Nun hat die Stadt Barsinghausen ihren Mietspiegel 2025 vorgelegt. Aber was steht denn alles drin? Grundsätzlich gilt er für alle vermieteten Wohnungen im Stadtgebiet. Er gibt Auskunft über die in der Stadt üblicherweise gezahlten Mieten für verschiedene Wohnungstypen vergleichbarer Art, Größe, Ausstattung, Beschaffenheit und Lage. Oft wird dann von der „ortsüblichen Vergleichsmiete“ gesprochen.

Im Zeitraum von 2021 bis 2025 betrug in Barsinghausen der durchschnittliche Mietpreis pro Quadratmeter je nach Baualtersklasse bis zu 10,40 Euro für Wohnungen mit einer Größe von 45 bis 65 Quadratmeter. Zum Vergleich: Zehn Jahre zuvor lag dieser Preis bei 8,81 Euro.

Im Wohnraum mit einer Größe von 65 bis 85 Quadratmeter beträgt der Quadratmeterpreis bis zu 11,33 Euro im Durchschnitt (2021 bis 2025), von 2015 bis 2020 waren es 9,46 Euro.

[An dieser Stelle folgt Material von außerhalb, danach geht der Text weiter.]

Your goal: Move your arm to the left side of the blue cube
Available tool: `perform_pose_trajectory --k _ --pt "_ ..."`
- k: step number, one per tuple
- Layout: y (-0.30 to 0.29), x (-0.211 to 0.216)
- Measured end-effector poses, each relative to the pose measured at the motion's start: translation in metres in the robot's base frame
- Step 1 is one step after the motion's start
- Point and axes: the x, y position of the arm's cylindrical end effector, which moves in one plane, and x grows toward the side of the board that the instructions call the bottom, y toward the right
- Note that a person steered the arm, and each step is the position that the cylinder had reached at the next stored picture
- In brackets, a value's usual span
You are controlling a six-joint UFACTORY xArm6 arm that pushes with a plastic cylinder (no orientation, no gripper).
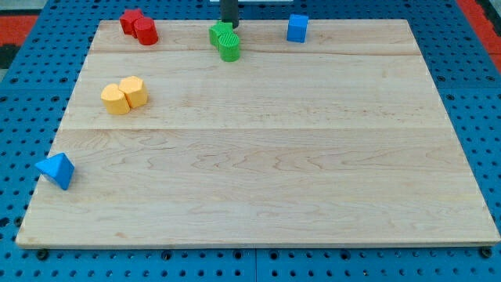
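The rod (228,11) is cut off by the view's top edge. My tip (229,26) sits just behind the green blocks (225,41); whether it touches them cannot be told. Their shapes are unclear.

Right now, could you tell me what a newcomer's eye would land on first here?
Probably my tip at the view's top, right behind the green blocks, with the blue cube apart to their right. Next, the red blocks at top left, the yellow pair below, and a blue wedge-like block at the left edge.
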Motion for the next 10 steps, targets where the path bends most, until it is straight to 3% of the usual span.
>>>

Für Wohnungen, die eine Größe von 85 Quadratmetern und mehr haben, müssen in der höchsten Baualtersklasse im Durchschnitt 10,61 Euro pro Quadratmeter bezahlt werden. In den fünf Jahren (2015 bis 2020) zuvor waren es noch 9,77 Euro. Für Wohnungen, die kleiner als 45 Quadratmeter sind, liegen im Mietspiegel lediglich Daten bis zur Baualtersklasse bis 1994 vor. Hier liegt der Durchschnittspreis bei 6,94 Euro.

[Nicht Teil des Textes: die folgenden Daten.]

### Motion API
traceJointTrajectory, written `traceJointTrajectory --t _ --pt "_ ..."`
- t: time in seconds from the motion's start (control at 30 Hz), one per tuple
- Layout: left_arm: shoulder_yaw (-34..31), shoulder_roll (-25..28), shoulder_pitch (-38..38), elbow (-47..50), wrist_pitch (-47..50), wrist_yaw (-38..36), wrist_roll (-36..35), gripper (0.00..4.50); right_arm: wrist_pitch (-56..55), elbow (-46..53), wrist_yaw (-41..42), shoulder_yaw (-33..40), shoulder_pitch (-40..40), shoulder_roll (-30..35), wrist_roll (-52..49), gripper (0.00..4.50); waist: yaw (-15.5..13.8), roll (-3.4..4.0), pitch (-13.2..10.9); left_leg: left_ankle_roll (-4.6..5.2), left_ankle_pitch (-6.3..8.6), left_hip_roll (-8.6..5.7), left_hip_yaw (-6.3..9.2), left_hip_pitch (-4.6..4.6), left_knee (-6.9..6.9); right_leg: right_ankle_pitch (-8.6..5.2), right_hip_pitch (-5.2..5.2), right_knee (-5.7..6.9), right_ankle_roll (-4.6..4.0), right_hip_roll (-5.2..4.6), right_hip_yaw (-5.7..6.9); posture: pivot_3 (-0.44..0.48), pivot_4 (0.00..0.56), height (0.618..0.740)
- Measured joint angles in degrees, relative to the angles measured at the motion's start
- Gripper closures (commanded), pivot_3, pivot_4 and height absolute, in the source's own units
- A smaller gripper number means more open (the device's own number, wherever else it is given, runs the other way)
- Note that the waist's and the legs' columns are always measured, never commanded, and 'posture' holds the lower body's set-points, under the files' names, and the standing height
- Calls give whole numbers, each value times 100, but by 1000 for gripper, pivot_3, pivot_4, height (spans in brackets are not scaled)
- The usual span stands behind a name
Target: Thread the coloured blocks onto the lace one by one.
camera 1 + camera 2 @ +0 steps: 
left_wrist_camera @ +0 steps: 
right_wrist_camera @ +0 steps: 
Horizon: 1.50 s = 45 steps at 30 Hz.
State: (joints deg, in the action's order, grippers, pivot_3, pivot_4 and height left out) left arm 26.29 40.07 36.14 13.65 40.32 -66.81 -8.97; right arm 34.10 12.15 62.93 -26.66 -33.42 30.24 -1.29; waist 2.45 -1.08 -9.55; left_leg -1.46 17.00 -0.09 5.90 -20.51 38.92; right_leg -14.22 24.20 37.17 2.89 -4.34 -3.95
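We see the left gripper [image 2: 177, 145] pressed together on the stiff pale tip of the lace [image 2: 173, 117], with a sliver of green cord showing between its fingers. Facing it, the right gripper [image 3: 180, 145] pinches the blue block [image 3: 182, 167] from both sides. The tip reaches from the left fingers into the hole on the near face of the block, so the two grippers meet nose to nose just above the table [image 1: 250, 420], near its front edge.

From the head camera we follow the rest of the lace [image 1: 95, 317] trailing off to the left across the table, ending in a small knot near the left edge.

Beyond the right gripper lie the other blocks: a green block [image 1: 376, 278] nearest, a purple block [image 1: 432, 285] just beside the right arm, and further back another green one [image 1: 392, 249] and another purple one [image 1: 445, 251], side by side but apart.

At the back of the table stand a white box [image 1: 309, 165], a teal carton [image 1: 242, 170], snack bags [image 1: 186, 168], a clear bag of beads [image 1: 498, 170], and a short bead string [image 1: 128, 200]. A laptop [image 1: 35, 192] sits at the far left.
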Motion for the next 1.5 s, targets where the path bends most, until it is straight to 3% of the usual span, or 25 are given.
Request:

Was Bürgermeister Henning Schünhof (SPD) beim Mietspiegel wichtig zu betonen ist: „Damit legt die Stadt eine qualifizierte und damit besonders rechtssichere Grundlage für die Bestimmung der ortsüblichen Vergleichsmiete vor.“ Erstmals sei der Mietspiegel nach den Vorgaben der Mietspiegelverordnung (MsV) erstellt worden, die die methodischen Mindeststandards für qualifizierte Mietspiegel definiere. „Das Ergebnis ist mehr Transparenz, Nachvollziehbarkeit und Planungssicherheit für Mieterinnen und Mieter ebenso wie für Vermieterinnen und Vermieter“, sagt der Bürgermeister.

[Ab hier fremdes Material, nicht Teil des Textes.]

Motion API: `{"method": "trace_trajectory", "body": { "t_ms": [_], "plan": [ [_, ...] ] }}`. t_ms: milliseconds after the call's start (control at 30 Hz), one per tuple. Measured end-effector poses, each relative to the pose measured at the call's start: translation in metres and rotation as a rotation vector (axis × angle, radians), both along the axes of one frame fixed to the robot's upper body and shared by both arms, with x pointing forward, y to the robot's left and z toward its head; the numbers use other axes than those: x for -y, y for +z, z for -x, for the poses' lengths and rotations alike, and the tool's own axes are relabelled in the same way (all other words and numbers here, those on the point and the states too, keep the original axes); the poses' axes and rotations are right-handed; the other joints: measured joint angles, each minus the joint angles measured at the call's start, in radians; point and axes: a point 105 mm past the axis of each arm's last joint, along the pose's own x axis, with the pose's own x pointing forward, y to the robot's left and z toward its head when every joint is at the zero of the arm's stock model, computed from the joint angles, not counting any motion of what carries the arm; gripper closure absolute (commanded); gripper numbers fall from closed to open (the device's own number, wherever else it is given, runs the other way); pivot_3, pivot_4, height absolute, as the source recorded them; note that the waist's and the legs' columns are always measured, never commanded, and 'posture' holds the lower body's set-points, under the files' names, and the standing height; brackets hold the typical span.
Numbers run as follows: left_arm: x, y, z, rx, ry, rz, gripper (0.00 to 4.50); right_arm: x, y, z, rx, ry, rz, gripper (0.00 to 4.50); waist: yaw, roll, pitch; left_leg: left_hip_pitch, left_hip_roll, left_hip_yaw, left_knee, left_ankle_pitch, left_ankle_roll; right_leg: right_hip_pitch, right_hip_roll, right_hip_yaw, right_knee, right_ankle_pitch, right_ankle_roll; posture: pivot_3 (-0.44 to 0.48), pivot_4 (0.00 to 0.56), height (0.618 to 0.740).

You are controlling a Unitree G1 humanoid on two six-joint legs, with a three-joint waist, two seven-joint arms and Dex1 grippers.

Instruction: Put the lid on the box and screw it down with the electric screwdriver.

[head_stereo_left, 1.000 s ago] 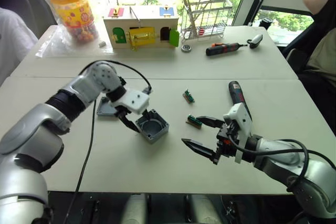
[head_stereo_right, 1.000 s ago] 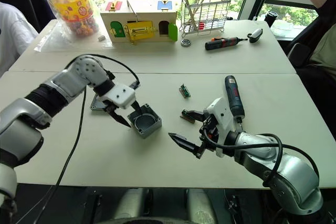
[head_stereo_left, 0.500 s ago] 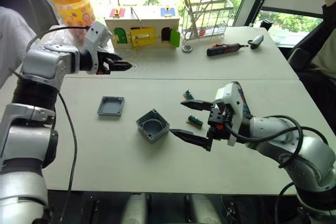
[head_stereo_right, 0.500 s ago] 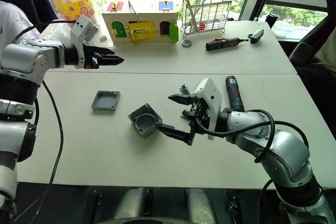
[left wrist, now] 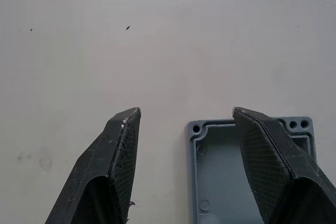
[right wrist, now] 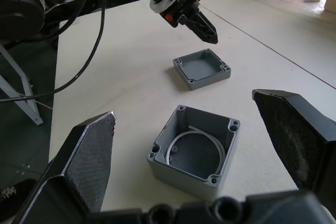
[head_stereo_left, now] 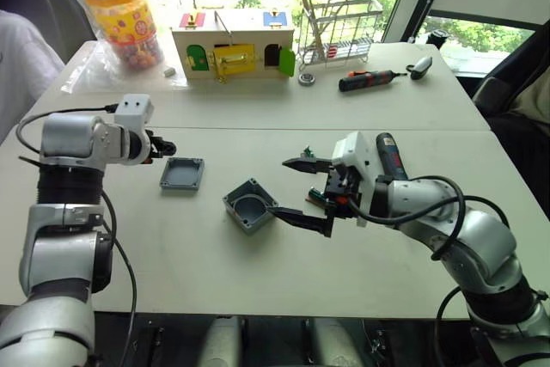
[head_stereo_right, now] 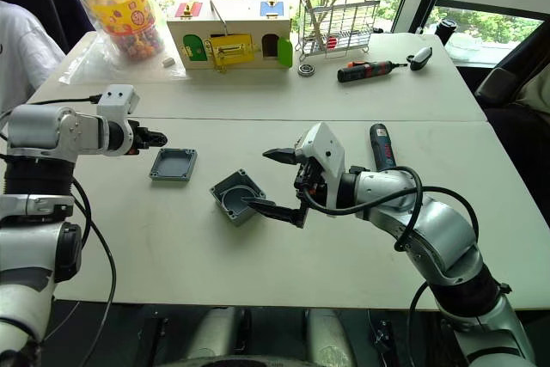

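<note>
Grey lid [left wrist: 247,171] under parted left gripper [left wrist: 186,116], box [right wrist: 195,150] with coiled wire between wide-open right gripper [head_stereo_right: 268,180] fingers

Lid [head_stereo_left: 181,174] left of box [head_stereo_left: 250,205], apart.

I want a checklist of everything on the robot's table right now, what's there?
Surface: white table, two tops joined by a seam.
Job's things: box open, mouth up, something thin and curved inside; lid lies apart on the robot's left, hollow side up; electric screwdriver lies flat beyond the right arm.
Clutter: toy house, wire rack, small screwdriver, candy jar, two small green parts.
Grippers: left gripper open, beside the lid; right gripper open, by the box.
Cables: black cable along the left arm; another loops on the right arm.
Surroundings: windows, trees outside.
</note>
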Motion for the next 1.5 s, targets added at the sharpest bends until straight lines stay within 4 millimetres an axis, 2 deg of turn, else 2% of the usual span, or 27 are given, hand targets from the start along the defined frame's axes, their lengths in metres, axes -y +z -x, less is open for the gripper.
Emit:
{"method": "trace_trajectory", "body": {
  "t_ms": [167,300,533,633,767,1000,1167,1267,1300,1367,1433,1500],
  "plan": [
    [-0.006,-0.014,0.003,-0.045,0.018,-0.035,1.65,0.001,-0.008,-0.001,-0.023,-0.036,-0.012,0.0,-0.001,0.0,0.0,0.0,0.0,0.0,0.0,0.0,0.0,0.0,0.0,0.0,0.0,0.0,0.0,0.0,0.15,0.736],
    [-0.009,-0.02,0.002,-0.058,0.007,-0.076,1.65,-0.001,-0.007,-0.002,-0.021,-0.052,-0.034,0.0,0.0,0.0,0.0,0.0,-0.001,0.0,0.0,0.0,0.0,0.0,0.0,0.0,0.0,0.0,0.0,0.0,0.15,0.736],
    [-0.01,-0.022,-0.001,-0.059,-0.04,-0.081,1.65,-0.001,-0.009,-0.005,-0.018,-0.085,-0.047,0.0,0.0,0.0,0.0,0.0,-0.002,0.0,0.0,0.0,0.0,0.0,0.0,0.0,0.0,0.0,0.0,0.0,0.15,0.736],
    [-0.009,-0.023,-0.002,-0.059,-0.058,-0.069,2.47,-0.001,-0.009,-0.006,-0.014,-0.099,-0.051,0.0,0.0,0.001,-0.001,0.001,-0.002,0.0,0.0,-0.001,0.001,0.001,0.0,0.0,0.0,0.0,0.0,0.0,0.15,0.736],
    [-0.005,-0.026,0.0,-0.071,-0.083,-0.061,4.46,0.0,-0.011,-0.006,-0.023,-0.116,-0.057,0.0,-0.004,0.002,-0.001,0.003,-0.001,0.0,0.0,-0.001,0.001,0.002,0.001,0.0,0.002,0.0,0.0,0.0,0.15,0.736],
    [-0.01,-0.03,0.004,-0.069,-0.05,-0.051,4.46,0.004,-0.013,-0.007,-0.028,-0.133,-0.059,0.0,-0.006,0.004,-0.003,0.004,-0.001,0.0,0.0,0.0,0.001,0.002,0.001,0.0,0.003,0.0,0.0,0.0,0.15,0.736],
    [-0.006,-0.027,-0.002,-0.015,-0.031,-0.001,4.46,0.006,-0.008,-0.009,-0.032,-0.132,-0.085,0.0,-0.002,0.004,-0.003,0.004,0.0,0.0,0.0,0.0,0.0,0.002,0.001,0.0,0.003,0.0,0.0,0.0,0.15,0.736],
    [0.004,-0.011,-0.012,0.11,-0.086,0.053,4.46,0.008,0.005,-0.012,-0.049,-0.125,-0.17,0.0,0.003,0.002,-0.001,0.001,0.001,0.0,0.0,0.001,-0.002,0.001,0.0,-0.001,0.002,0.0,0.0,0.0,0.15,0.736],
    [0.008,0.001,-0.017,0.176,-0.115,0.079,4.46,0.008,0.011,-0.013,-0.059,-0.117,-0.203,0.0,0.003,0.001,-0.001,0.0,0.0,0.0,0.0,0.001,-0.002,0.0,-0.001,-0.001,0.002,0.0,0.0,0.0,0.15,0.736],
    [0.018,0.034,-0.025,0.335,-0.176,0.133,4.46,0.009,0.02,-0.017,-0.087,-0.116,-0.264,0.0,0.002,0.0,-0.001,-0.001,0.0,0.0,0.0,0.004,-0.008,-0.001,-0.002,-0.001,0.0,0.0,0.0,0.0,0.15,0.736],
    [0.035,0.082,-0.029,0.539,-0.262,0.177,4.46,0.008,0.029,-0.026,-0.105,-0.132,-0.311,0.0,0.002,0.0,-0.001,-0.002,-0.001,0.001,-0.001,0.004,-0.008,-0.001,-0.003,-0.001,-0.001,0.0,0.0,0.0,0.15,0.736],
    [0.049,0.111,-0.028,0.676,-0.321,0.197,4.46,0.008,0.033,-0.036,-0.12,-0.16,-0.331,0.0,0.0,0.001,-0.001,-0.001,-0.001,0.002,-0.002,0.004,-0.008,-0.001,-0.004,-0.001,-0.001,0.0,0.0,0.0,0.15,0.736]
  ]
}}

Damit sei nun eine ideale Grundlage für ein gutes Miteinander auf dem Barsinghäuser Wohnungsmarkt geschaffen worden, meint Schünhof. Der Mietspiegel wird alle zwei Jahre erstellt und damit fortlaufend aktualisiert sowie nach wissenschaftlichen Grundsätzen erarbeitet und von der Gemeinde anerkannt. Er genießt außerdem vor Gericht eine besondere Beweiskraft nach dem Paragrafen 558 des Bürgerlichen Gesetzbuchs (BGB). Dadurch können langwierige Auseinandersetzungen über die Miethöhe vermieden werden. Im Streitfall kann vor Gericht aber auch darauf zurückgegriffen werden.

Mieterinnen und Mieter sowie Vermieterinnen und Vermieter, außerdem Fachstellen und Partnerunternehmen haben dafür gesorgt, dass verlässliche Daten vorhanden sind. Auch Mieterbünde und Hauseigentümer wurden befragt. Die Region Hannover hatte eine sogenannte Mietspiegelkommission erstellt.